Niche motorsports markets may be tiny, but enterprising businesses are discovering there is money to be made in catering to specialty racers and series.
Even veterans of the motorsports industry can sometimes find themselves surprised at just how many forms of motorsports exist out in the wild. The motorsports market is not just deep but wide as well, with numerous niche racing categories that operate in their own arenas, flying under the radar of the wider world.
Some racing niches are products of the local environment, some are born out of the economics of necessity, some from riding the leading edge of a new opportunity, and others are products of sheer stubborn ingenuity.

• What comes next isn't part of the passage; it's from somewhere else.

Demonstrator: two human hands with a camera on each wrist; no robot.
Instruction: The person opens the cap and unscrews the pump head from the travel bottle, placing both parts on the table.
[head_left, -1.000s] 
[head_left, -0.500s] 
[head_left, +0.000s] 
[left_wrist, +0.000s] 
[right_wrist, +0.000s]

To get a feel for how these businesses navigate such narrow channels, we spoke to a half-dozen businesses that cater to niche motorsports markets. We wanted to see why they selected the more obscure corners of racing, how they attract customers, how they stand apart from their competitors, and other aspects of making a living in a niche motorsports market. Here’s what we found.
Drift racing has grown in size and stature these past few years, to the point where there are now specialists that focus on a particular slice of the drifting scene. Drift American in Fort Collins, Colorado, caters not merely to drifters in general, but to the Mustang drift market specifically.

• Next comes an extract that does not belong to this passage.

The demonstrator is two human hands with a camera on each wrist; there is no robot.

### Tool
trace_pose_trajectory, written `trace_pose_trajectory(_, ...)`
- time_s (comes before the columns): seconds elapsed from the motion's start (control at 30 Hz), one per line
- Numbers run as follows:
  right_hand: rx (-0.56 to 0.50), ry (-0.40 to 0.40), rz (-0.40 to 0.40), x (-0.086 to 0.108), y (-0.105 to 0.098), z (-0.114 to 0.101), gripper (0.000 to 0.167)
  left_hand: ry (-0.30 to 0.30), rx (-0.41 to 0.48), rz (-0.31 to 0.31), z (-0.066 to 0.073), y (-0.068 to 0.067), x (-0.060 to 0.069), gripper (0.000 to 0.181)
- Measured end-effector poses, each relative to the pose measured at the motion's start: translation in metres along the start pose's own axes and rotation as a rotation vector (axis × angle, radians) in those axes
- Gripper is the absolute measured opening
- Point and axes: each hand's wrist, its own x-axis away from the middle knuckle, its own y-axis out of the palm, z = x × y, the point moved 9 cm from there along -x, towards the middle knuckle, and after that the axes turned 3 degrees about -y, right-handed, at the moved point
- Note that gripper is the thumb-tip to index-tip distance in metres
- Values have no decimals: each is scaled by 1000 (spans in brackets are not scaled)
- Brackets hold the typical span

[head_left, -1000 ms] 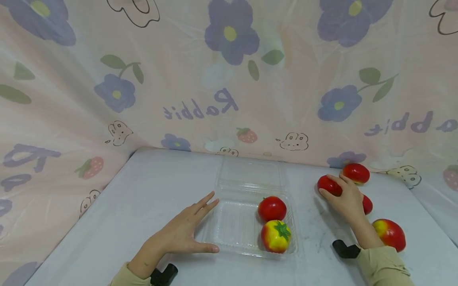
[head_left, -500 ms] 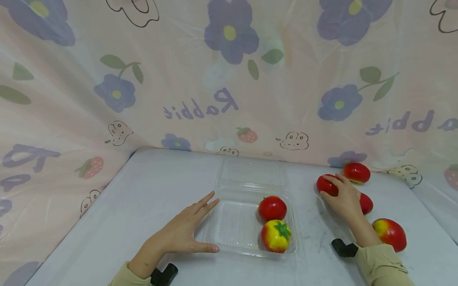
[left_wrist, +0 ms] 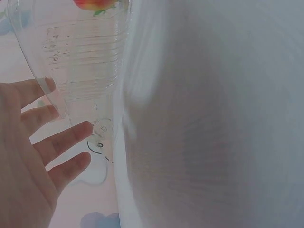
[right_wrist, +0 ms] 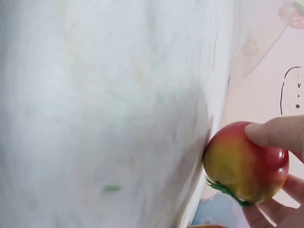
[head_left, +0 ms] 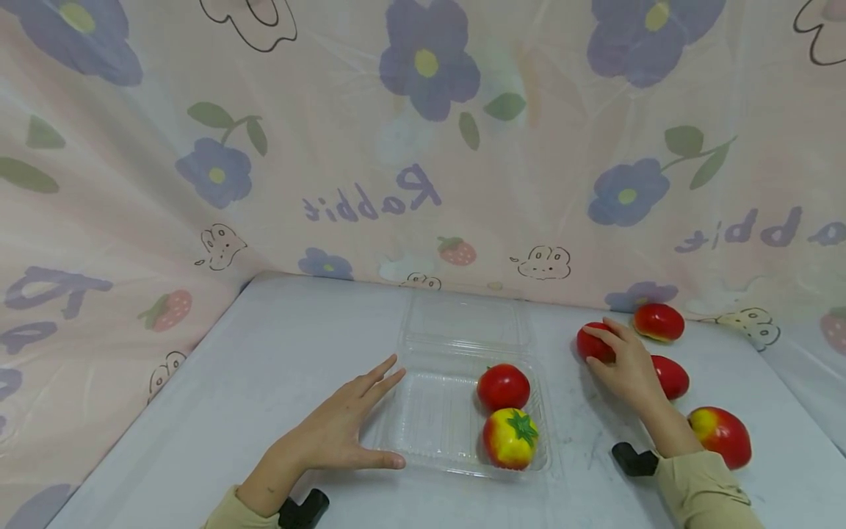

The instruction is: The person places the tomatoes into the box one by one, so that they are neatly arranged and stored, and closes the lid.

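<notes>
The right hand (head_left: 629, 369) pinches a glossy, round, red-and-yellow fruit (head_left: 589, 345) right of the open, clear plastic box (head_left: 432, 422), probably against rolling; the left hand (head_left: 333, 433), grip spread, flanks its left edge, perhaps steadying.

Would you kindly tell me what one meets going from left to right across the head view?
Left hand, clear container, two fruits inside it, gripped red fruit, right hand, red-and-yellow fruit farthest right.
</notes>
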Motion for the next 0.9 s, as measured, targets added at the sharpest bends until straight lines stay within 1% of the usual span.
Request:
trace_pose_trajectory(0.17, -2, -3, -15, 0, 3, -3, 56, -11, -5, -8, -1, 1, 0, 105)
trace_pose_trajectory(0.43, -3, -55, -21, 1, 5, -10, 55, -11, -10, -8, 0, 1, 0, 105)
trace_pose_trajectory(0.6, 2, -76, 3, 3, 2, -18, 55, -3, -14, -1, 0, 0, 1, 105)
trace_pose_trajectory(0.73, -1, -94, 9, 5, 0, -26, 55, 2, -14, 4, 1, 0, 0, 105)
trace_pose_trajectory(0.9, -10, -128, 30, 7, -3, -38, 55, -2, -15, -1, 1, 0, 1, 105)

“I’ve always been a Mustang fan growing up, and I’d gone through a bunch of different motorsports, and drifting was always one of those things that was really appealing to me,” said Drift American’s Scott Umbreit. “I’m just not big into Japanese cars, so I was really hoping there was something we could do with domestic cars, specifically Mustangs. At the time, everyone told me I was crazy, they don’t work, there are no parts, and this, that, and the other.” Umbreit believes there was a stigma surrounding American cars in drifting in general, being a sport that originated around Japanese car culture.
“I figured I’d just start a business where I could make it easily accessible for people to find Mustang drift parts,” he said. “We’ve just grown from there. Every year we’ve almost been doubling our sales for the last three or four years.”

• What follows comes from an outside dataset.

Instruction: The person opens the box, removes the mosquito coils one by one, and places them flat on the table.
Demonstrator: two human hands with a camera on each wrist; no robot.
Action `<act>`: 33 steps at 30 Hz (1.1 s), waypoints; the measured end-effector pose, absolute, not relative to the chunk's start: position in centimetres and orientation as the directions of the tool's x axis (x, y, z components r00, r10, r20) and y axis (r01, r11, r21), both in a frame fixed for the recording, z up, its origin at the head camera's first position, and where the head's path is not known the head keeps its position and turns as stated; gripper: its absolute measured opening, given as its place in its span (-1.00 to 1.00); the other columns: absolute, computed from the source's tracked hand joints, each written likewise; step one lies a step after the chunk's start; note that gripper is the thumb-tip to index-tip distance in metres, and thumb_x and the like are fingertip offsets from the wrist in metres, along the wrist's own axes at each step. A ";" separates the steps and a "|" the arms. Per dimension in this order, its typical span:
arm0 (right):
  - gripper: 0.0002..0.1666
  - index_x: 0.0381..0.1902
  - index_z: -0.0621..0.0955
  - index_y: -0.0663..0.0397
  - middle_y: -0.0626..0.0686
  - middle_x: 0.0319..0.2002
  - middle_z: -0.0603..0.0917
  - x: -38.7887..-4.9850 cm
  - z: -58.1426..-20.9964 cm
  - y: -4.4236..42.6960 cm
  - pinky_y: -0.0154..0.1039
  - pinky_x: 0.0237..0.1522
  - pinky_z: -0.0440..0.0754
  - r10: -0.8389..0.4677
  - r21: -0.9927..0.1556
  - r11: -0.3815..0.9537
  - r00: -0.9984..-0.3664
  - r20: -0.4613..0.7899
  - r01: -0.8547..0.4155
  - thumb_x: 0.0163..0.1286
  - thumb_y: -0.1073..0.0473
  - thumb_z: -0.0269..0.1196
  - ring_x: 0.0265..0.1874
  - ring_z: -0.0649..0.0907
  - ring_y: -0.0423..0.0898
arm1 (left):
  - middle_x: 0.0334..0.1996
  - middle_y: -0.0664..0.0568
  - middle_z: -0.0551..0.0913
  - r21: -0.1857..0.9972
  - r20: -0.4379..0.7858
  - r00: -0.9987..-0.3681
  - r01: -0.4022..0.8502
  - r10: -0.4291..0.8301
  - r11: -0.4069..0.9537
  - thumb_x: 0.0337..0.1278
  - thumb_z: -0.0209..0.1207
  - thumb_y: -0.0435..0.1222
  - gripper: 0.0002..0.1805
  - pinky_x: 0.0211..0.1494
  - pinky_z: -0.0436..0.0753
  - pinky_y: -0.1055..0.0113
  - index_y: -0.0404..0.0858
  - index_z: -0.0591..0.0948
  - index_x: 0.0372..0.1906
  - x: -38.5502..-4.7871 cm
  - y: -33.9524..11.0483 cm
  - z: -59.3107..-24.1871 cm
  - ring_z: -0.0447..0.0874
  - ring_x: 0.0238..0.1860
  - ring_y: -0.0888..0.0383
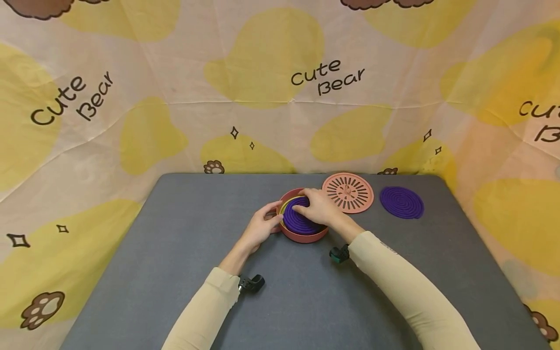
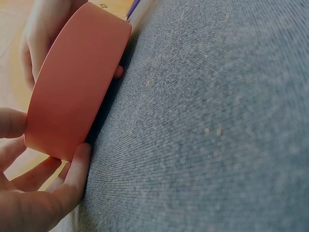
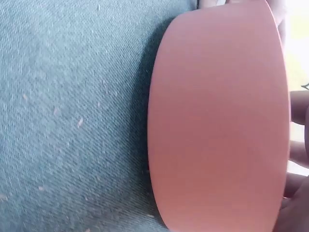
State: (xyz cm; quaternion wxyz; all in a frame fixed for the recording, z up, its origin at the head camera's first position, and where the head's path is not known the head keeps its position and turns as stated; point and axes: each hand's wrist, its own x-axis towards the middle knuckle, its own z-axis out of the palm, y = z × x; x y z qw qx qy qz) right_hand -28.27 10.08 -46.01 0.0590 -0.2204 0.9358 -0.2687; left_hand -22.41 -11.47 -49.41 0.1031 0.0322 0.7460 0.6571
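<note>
A round salmon-pink holder [image 1: 303, 238] stands on the table with a purple spiral coaster [image 1: 302, 221] inside it, over a yellow-green round piece [image 1: 283, 208]. My left hand [image 1: 259, 228] grips the holder's left side, thumb at the rim and fingers low on the wall, as the left wrist view shows. From the right, my right hand [image 1: 323, 209] reaches over the rim and holds the purple coaster, its thumb lying across the top and its fingers by the far edge. In the right wrist view the holder's wall [image 3: 217, 121] hides most of that hand.
Behind and right of the holder lies a pink slotted round lid [image 1: 348, 200] with a small knob. A second purple spiral coaster [image 1: 401, 202] lies farther right on the grey table [image 1: 175, 253]. A printed cloth [image 1: 262, 73] hangs along the table's back edge.
</note>
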 end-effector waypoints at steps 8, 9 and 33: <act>-0.20 0.31 0.58 0.09 0.20 0.28 0.55 -27.7 -46.4 9.8 0.17 0.31 0.44 -0.438 -0.437 0.807 -0.899 0.008 -0.397 0.27 -0.27 0.40 0.28 0.47 0.20 | 0.35 -0.18 0.44 0.987 -0.116 -0.976 -0.091 0.186 0.135 0.50 0.13 -0.33 -0.48 0.06 0.71 0.06 -0.10 0.43 0.48 -22.4 -11.3 -49.4 0.55 0.25 -0.09; -0.20 0.31 0.58 0.07 0.20 0.29 0.54 -27.6 -46.4 9.8 0.17 0.31 0.44 -0.435 -0.431 0.810 -0.900 0.010 -0.397 0.26 -0.27 0.41 0.29 0.46 0.19 | 0.36 -0.18 0.44 0.987 -0.116 -0.975 -0.091 0.188 0.136 0.50 0.12 -0.33 -0.48 0.07 0.71 0.06 -0.10 0.43 0.48 -22.3 -11.3 -49.4 0.55 0.25 -0.09; -0.17 0.32 0.59 0.01 0.18 0.15 0.46 -27.5 -46.4 10.1 0.10 0.17 0.49 -0.457 -0.476 0.757 -0.883 0.103 -0.447 0.16 -0.20 0.52 0.12 0.42 0.12 | 0.35 -0.18 0.44 0.987 -0.107 -0.976 -0.082 0.190 0.136 0.51 0.11 -0.33 -0.49 0.07 0.71 0.06 -0.11 0.42 0.48 -22.3 -11.4 -49.3 0.55 0.26 -0.09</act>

One reason there’s a business opportunity for Umbreit is that Mustangs don’t come from the factory optimized for drift competition, especially in the area of suspension geometry. “We have all sorts of different stuff that is drift-specific, such as the angle kits, the bump-steer kits, even the lower rear control arms, stuff like that that just wasn’t really on the market,” Umbreit said. “We’ve also developed dual caliper brackets so you can run two sets of calipers in the rear and run a separate handbrake with that. We have a whole kit now where the handbrake, the line kit, goes all the way back to the dual caliper brackets. And we found out you can run 1997 Taurus calipers on the rear. It’s a big, cheap upgrade, essentially.”
Drift American’s focus may seem narrow, but it is actually larger than it appears at first glance. The company services all Mustang generations from 1979 to 2022, and that is a lot of Mustangs. Another factor that helps is that many popular Japanese cars used in drifting have escalated in price, while Mustangs are cheap and plentiful in comparison.
“Initially it was hard to reach potential customers. But now that it’s such a specific, targeted thing, it’s gotten a lot easier,” he continued, “also because we’ve gained a lot of market share and we offer parts from pretty much every supplier in the drift community. We’ve been able to establish a name, and most of our marketing is pretty targeted, like email campaigns, some advertising, Instagram. Actually, Instagram stores are surprisingly very effective. You make a post, people see the car, they click on the car, and it shows what parts are on it and links them right to the store page. They can just add the parts to their cart and go from there.
“It’s grown even a lot more than I imagined,” Umbreit said. “It’s one of those things where the whole drifting market is growing, and Mustangs are becoming a lot more popular as well in the drift community. I timed it right, I guess.”
3rd Turn Performance
For 3rd Turn Performance of Indianapolis, Indiana, serving the Junior Faskart and Figure 8 market wasn’t simply a matter of earning a living, but keeping a local racing ecosystem alive. The company is closely aligned with the Indianapolis Speedrome and has a vested interest in a healthy Figure 8 field.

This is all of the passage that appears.